Among the records that follow, find the line with "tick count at" and the line with "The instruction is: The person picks". Set down those lines and all lines between them exactly, without adding anything.

(Provided data)
*** Block opens ***

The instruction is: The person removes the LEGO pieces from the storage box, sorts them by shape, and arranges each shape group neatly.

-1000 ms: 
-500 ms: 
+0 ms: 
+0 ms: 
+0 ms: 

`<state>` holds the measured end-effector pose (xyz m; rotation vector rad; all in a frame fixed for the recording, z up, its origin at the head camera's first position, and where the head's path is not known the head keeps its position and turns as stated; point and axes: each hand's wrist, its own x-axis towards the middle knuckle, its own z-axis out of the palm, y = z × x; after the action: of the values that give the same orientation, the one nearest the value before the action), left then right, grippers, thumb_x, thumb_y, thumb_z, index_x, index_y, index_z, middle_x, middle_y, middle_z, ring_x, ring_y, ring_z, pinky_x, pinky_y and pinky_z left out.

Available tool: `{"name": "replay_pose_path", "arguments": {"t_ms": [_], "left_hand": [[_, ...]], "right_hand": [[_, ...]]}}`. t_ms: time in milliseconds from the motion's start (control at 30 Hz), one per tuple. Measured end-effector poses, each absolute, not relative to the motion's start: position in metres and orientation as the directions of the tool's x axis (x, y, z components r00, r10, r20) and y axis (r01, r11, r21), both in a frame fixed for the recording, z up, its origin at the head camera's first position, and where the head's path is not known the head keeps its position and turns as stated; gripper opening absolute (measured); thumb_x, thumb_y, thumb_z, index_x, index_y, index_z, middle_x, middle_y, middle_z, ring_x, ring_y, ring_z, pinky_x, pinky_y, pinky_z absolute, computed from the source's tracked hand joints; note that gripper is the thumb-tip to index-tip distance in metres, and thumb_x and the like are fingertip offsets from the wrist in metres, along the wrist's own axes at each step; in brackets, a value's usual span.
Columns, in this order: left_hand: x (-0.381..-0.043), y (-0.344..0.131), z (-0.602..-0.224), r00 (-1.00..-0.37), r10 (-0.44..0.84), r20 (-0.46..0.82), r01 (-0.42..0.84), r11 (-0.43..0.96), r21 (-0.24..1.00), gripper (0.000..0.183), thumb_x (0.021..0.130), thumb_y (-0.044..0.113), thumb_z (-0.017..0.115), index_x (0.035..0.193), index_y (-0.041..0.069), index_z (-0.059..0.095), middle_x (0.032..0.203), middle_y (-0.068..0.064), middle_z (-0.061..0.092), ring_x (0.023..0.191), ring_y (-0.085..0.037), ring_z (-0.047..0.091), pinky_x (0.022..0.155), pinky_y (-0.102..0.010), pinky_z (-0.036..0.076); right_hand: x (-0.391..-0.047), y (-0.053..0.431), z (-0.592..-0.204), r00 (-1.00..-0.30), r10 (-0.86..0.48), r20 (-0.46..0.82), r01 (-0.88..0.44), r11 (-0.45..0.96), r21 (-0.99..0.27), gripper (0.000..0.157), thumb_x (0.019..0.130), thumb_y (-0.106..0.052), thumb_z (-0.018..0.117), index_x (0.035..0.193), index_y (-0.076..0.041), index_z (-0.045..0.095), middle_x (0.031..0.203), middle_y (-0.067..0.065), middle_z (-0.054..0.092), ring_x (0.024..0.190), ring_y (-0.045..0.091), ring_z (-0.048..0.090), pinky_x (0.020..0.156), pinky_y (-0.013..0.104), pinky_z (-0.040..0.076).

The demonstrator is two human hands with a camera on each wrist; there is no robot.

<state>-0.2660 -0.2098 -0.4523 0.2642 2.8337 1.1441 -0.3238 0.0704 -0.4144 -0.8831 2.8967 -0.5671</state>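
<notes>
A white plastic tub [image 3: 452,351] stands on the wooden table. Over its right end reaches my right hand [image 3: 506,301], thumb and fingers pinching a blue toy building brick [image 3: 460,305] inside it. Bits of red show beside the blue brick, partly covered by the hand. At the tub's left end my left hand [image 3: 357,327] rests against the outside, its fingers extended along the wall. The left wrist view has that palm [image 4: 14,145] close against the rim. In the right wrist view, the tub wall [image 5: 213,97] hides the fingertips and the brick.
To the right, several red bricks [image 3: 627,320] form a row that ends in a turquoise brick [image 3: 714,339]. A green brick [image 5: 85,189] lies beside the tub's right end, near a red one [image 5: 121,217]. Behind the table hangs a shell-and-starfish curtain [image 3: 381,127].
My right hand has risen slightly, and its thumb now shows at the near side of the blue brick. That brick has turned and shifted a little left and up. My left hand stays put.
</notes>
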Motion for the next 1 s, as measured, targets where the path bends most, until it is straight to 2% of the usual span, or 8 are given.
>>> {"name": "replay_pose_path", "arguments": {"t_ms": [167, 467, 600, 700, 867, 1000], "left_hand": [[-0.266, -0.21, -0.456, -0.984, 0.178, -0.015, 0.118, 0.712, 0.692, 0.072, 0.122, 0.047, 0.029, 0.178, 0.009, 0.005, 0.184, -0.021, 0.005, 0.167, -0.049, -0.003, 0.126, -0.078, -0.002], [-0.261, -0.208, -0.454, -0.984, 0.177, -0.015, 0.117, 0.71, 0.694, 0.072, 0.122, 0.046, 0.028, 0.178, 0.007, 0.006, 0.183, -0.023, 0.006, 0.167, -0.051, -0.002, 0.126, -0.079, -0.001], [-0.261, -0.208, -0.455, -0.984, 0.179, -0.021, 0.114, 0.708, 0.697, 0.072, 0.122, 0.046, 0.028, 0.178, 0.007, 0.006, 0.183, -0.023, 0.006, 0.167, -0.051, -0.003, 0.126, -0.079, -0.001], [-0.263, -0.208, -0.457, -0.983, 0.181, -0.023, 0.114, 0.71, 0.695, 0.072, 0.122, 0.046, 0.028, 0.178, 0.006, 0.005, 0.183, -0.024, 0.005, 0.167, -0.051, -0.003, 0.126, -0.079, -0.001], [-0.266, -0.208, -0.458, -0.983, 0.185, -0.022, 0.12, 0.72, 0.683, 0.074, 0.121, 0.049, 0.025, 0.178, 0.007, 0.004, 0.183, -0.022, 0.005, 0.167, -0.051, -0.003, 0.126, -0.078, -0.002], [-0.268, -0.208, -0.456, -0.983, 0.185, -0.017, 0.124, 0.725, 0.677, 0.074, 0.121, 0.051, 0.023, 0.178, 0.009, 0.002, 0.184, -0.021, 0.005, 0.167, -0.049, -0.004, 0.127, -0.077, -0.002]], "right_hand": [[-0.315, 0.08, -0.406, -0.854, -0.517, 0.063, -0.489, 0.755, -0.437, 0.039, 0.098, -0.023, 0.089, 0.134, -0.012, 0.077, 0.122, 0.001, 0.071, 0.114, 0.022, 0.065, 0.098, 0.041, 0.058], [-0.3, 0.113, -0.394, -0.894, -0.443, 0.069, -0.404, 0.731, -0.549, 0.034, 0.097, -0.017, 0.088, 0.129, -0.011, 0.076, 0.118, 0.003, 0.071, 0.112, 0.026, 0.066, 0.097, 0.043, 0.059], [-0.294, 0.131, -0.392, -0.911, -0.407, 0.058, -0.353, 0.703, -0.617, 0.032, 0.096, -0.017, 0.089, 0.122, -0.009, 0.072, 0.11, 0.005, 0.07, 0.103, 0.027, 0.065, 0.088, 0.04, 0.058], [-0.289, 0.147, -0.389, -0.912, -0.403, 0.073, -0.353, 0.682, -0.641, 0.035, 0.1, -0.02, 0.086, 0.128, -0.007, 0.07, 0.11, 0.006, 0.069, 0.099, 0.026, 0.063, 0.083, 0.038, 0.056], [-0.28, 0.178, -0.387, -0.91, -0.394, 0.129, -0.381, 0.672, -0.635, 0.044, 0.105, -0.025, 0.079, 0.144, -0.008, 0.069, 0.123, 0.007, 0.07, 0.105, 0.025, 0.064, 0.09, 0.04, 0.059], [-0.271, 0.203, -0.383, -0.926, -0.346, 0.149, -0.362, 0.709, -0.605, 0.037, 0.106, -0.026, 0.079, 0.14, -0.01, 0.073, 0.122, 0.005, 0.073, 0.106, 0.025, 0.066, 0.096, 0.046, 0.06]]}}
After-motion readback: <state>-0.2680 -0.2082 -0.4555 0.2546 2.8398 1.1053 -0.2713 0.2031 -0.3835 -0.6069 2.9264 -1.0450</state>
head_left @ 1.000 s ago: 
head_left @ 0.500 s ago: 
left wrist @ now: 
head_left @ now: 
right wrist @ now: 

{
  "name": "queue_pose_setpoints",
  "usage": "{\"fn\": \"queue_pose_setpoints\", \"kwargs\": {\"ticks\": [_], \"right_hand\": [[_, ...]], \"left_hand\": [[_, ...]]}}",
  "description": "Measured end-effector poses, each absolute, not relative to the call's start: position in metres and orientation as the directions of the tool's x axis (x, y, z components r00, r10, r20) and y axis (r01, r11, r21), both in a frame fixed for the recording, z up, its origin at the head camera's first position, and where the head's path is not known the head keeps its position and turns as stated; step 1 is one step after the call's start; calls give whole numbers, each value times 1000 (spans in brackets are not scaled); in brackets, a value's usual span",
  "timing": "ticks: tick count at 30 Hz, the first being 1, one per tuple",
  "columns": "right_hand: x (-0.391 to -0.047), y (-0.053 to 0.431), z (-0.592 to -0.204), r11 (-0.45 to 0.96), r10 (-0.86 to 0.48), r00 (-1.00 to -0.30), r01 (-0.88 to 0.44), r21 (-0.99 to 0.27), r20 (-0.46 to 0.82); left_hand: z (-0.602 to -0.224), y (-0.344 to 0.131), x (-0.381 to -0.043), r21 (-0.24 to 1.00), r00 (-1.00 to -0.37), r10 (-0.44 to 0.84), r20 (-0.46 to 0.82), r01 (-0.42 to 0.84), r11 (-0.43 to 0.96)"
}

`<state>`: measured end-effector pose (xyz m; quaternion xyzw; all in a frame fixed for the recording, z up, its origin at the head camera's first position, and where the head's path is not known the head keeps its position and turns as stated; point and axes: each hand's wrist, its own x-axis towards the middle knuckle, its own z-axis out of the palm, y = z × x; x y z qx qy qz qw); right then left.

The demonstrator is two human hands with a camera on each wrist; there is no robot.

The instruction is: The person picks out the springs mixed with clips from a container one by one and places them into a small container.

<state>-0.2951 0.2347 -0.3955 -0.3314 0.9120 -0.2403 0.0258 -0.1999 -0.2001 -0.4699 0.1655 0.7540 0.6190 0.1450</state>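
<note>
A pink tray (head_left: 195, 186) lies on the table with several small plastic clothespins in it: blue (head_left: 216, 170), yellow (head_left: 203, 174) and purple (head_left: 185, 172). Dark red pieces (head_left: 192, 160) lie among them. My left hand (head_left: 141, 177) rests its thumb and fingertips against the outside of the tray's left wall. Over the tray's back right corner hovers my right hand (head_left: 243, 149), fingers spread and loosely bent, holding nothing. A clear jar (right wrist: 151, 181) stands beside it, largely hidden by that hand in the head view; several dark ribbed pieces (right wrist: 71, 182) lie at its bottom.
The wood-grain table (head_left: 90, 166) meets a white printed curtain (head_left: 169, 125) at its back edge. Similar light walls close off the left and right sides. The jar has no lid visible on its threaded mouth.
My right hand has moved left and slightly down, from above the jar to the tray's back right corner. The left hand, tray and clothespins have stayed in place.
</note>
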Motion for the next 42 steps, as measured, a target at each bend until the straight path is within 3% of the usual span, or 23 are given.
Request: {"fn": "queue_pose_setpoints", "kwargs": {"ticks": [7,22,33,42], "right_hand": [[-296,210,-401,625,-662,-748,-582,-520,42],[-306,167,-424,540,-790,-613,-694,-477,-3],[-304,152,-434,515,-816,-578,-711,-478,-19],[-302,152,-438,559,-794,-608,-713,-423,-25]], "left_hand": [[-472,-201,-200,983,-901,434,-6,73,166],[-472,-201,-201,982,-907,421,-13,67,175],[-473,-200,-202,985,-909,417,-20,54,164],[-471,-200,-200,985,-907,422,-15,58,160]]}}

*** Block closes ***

(Your solution)
  "timing": "ticks: tick count at 30 Hz, the first being 1, one per tuple",
  "columns": "right_hand: x (-0.391 to -0.047), y (-0.053 to 0.431), z (-0.592 to -0.204), r11 (-0.45 to 0.96), r10 (-0.86 to 0.48), r00 (-1.00 to -0.30), r01 (-0.88 to 0.44), r21 (-0.99 to 0.27), r20 (-0.46 to 0.82); left_hand: z (-0.602 to -0.224), y (-0.344 to 0.131), x (-0.381 to -0.043), r21 (-0.24 to 1.00), r00 (-1.00 to -0.37), r10 (-0.44 to 0.84), r20 (-0.46 to 0.82), r01 (-0.42 to 0.84), r11 (-0.43 to 0.96)"
}

`<state>`: measured end-effector pose (xyz m; quaternion xyzw; all in a frame fixed for the recording, z up, its origin at the head camera's first position, and where the head's path is not known the head keeps its position and turns as stated; point and axes: each hand's wrist, its own x-axis towards the middle knuckle, its own z-axis out of the palm, y = z × x; x y z qx qy qz qw); right then left.

The demonstrator is two human hands with a camera on each wrist; there is no robot.

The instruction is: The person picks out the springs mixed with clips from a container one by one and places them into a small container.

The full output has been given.